No caso do bem de família, o próprio legislador criou exceções à regra da impenhorabilidade, permitindo, portanto, que tal bem seja tomado pelo credor, através do devido processo de execução.
Algumas situações descritas na lei, que permitem a penhora do bem de família, são: cobrança de impostos, predial ou territorial, taxas e contribuições devidas em função do imóvel familiar; execução de hipoteca sobre o imóvel oferecido como garantia real pelo casal ou pela entidade familiar; execução de pensão alimentícia; por obrigação decorrente de fiança concedida em contrato de locação, entre outras.
A possibilidade de penhora do bem de família em razão de fiança concedida em contrato de locação deve ser tida como ponto de atenção, justamente por ser, muitas vezes, desconhecida.
Não é raro que sujeitos assinem contratos de locação residenciais uns dos outros, na qualidade de fiadores, acreditando fielmente que o locatário irá honrar o ajustado com o locador, e que, eventualmente, sua esfera patrimonial possa ser atingida, mas com limitações. Ledo engano!
No caso de descumprimento do contrato residencial e execução dos alugueis e demais despesas previstas no instrumento, o bem de família do fiador pode ser atingido. Ou seja, aquele único bem que o fiador possui, e no qual reside com a sua família, pode ir a leilão. Por isso, a importância de conhecer as consequências de eventual descumprimento.
No caso de locações empresariais, houve discussão intensa acerca da possibilidade de se atingir ou não o bem de família do fiador, em caso de inadimplência.

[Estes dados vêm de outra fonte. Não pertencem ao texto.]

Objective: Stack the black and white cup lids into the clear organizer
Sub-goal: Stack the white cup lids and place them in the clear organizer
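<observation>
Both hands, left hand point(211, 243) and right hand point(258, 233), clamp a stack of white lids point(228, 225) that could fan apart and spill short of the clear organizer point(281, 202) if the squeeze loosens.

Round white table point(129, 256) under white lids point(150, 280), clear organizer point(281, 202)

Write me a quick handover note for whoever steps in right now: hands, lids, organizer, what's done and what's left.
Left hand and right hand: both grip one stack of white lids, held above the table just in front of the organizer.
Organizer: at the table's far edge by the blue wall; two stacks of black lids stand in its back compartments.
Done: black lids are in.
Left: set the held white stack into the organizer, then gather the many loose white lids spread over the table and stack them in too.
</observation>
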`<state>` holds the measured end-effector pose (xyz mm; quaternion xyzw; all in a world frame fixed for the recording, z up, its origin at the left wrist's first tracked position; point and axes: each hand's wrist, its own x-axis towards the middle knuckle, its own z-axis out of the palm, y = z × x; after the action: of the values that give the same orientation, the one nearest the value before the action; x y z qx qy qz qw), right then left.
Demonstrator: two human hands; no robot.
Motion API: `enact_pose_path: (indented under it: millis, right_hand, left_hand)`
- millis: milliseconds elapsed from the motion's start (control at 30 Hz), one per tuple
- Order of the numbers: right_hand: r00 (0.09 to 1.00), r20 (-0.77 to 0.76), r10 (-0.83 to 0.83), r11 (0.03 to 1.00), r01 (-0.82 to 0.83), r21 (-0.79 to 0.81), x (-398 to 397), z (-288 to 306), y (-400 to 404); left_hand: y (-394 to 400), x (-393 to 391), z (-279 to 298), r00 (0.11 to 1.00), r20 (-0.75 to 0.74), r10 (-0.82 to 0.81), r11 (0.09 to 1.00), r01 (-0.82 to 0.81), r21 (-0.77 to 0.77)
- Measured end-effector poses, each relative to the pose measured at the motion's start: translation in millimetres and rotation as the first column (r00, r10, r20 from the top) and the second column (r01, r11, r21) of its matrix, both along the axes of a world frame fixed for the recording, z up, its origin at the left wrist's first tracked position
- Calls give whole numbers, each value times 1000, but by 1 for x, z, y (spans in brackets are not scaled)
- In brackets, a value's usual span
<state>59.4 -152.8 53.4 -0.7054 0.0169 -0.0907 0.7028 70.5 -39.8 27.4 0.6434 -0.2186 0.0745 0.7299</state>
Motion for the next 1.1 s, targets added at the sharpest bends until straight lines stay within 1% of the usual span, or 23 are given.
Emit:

Chegou a ser defendida a tese de que não haveria fundamento na penhora do bem de família de fiador em contrato de locação empresarial, uma vez que representaria a preponderância do direito à livre iniciativa em detrimento do direito à moradia.
Também se defendeu que tal medida seria extremamente severa, uma vez que, por diversas vezes, o fiador é sócio da empresa que está locando o imóvel, de modo que, no caso de complicações financeiras, teria o patrimônio da empresa e o seu patrimônio pessoal atingidos.

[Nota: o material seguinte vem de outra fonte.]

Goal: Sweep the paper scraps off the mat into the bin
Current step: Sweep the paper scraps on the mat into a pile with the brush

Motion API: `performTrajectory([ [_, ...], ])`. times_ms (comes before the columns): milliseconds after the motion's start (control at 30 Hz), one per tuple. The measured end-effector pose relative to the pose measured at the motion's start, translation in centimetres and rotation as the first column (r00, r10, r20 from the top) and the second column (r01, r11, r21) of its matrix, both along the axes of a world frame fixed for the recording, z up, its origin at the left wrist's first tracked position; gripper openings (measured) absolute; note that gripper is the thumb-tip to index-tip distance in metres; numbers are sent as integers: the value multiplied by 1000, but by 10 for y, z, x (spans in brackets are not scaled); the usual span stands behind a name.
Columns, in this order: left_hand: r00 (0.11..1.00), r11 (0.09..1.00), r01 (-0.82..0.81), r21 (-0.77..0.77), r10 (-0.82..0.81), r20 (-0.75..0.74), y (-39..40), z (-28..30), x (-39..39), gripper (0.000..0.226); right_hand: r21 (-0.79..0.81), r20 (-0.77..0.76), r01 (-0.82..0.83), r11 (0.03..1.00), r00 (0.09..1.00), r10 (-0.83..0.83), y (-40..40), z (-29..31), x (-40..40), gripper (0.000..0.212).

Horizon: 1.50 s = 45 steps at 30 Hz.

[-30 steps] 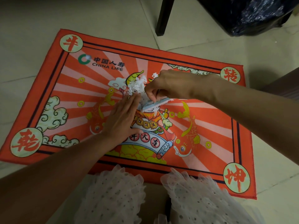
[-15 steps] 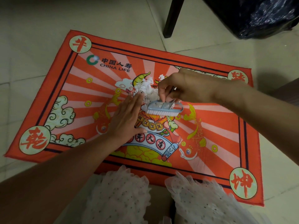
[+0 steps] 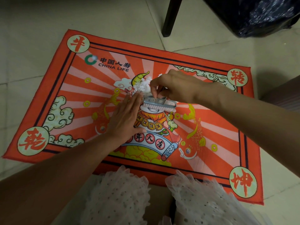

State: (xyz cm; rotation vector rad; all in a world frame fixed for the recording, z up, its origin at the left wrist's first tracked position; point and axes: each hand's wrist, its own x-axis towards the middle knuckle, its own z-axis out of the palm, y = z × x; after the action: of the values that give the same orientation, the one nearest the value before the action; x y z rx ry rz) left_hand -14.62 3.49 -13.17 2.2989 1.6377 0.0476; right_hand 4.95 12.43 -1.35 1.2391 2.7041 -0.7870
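Head view looks down on an orange mat [image 3: 211, 127] that lies flat on the tiled floor. The paper scraps [image 3: 142, 86] are gathered in one small white heap near the middle of the mat, a little toward its far edge. The bin [image 3: 263, 15], dark and lined with a shiny bag, stands on the floor beyond the far right corner of the mat, well apart from the heap.

The right hand [image 3: 175, 88] grasps a small pale scrubbing brush [image 3: 158, 103] from above, the fingertips pinching its upper part, the bristles down on the mat just on the near side of the heap. The left hand [image 3: 125, 119] lies flat on the mat with the fingers released and stretched together, their tips touching the left side of the heap; it holds nothing and seems to serve as a wall.

I judge the scraps to be very light, thin and loose. They will not resist the brush, but they can fly away with a fast stroke, cling to the fabric, or slip under the bristles. A single scrap is hard to pinch, so it is better to take the heap as a whole: to press it between the brush and the flat palm, or to scoop it from below with the palm. The mat looks soft and may wrinkle if it is pushed hard. The brush looks stiff and light, and it is safe to grip by its back.
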Motion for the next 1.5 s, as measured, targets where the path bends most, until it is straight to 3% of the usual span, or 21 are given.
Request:
performTrajectory([
  [133, 1000, 1000, 2, 11, -2, 12, 0, 2, 0, 128, 21, -16, 1, 1000, 1000, 0, 3, 14, 2, 24],
  [333, 999, 1000, -16, 1, 16, 44, 2, 1, 0, 127, -56, -94, 145, 988, 984, -150, 23, 36, 21, 24],
  [533, 996, 998, -62, 2, 61, 64, 13, -1, 1, 128, 7, -118, 255, 967, 960, -253, 51, 49, 37, 14],
  [700, 991, 997, -78, -9, 79, 104, 22, -4, 1, 128, 188, -75, 281, 941, 960, -272, 70, 27, 33, 17],
  [967, 987, 995, -99, -20, 100, 123, 25, -11, -4, 130, 370, 83, 164, 914, 974, -209, 94, -24, 10, 22],
  [1367, 990, 995, -98, 4, 97, 101, 21, -14, -3, 127, 285, 97, 41, 958, 993, -71, 68, -22, -1, 12],
  [1500, 989, 993, -115, 23, 112, 102, 16, -13, -1, 125, 300, 94, 47, 953, 993, -78, 57, -28, -3, 20],
])
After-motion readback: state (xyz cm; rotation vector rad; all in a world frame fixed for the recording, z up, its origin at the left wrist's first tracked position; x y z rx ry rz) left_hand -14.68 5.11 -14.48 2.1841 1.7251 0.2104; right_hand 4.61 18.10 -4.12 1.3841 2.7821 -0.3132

Tal discussão chegou ao Superior Tribunal Federal (STF) e entendeu-se, por maioria de votos, que não deveria existir distinção entre o fiador de contrato de locação residencial e o de locação comercial, e que o direito à moradia não é absoluto, devendo ser flexibilizado com a livre iniciativa do locatário em estabelecer o seu empreendimento e da autonomia da vontade do fiador, que de forma livre e espontânea garantiu o contrato.
Desse modo, foi fixada a tese de que é constitucional a penhora de bem de família pertencente a fiador de contrato de locação, seja residencial, seja comercial.
A ideia, portanto, de que “bem de família” não pode ser penhorado, não importa o que aconteça, não é verdadeira. A possibilidade de se ter o único imóvel em que se vive comprometido e levado a leilão, em razão de dívidas, é real. Daí, a importância de estar atento às exceções contidas em nossa legislação, e especialmente, aos entendimentos dos Tribunais sobre o tema.
Para tanto, a figura de um bom advogado é fundamental!

Advogada da Advocacia Hamilton de Oliveira, é inscrita na Ordem dos Advogados do Brasil – Seção de São Paulo (OAB/SP).
Formada pela Pontifícia Universidade Católica de Campinas (PUC-CAMPINAS), sua prática tem sido dedicada à área do Direito Civil, especialmente do Direito da Família e das Sucessões.
Idiomas: Inglês.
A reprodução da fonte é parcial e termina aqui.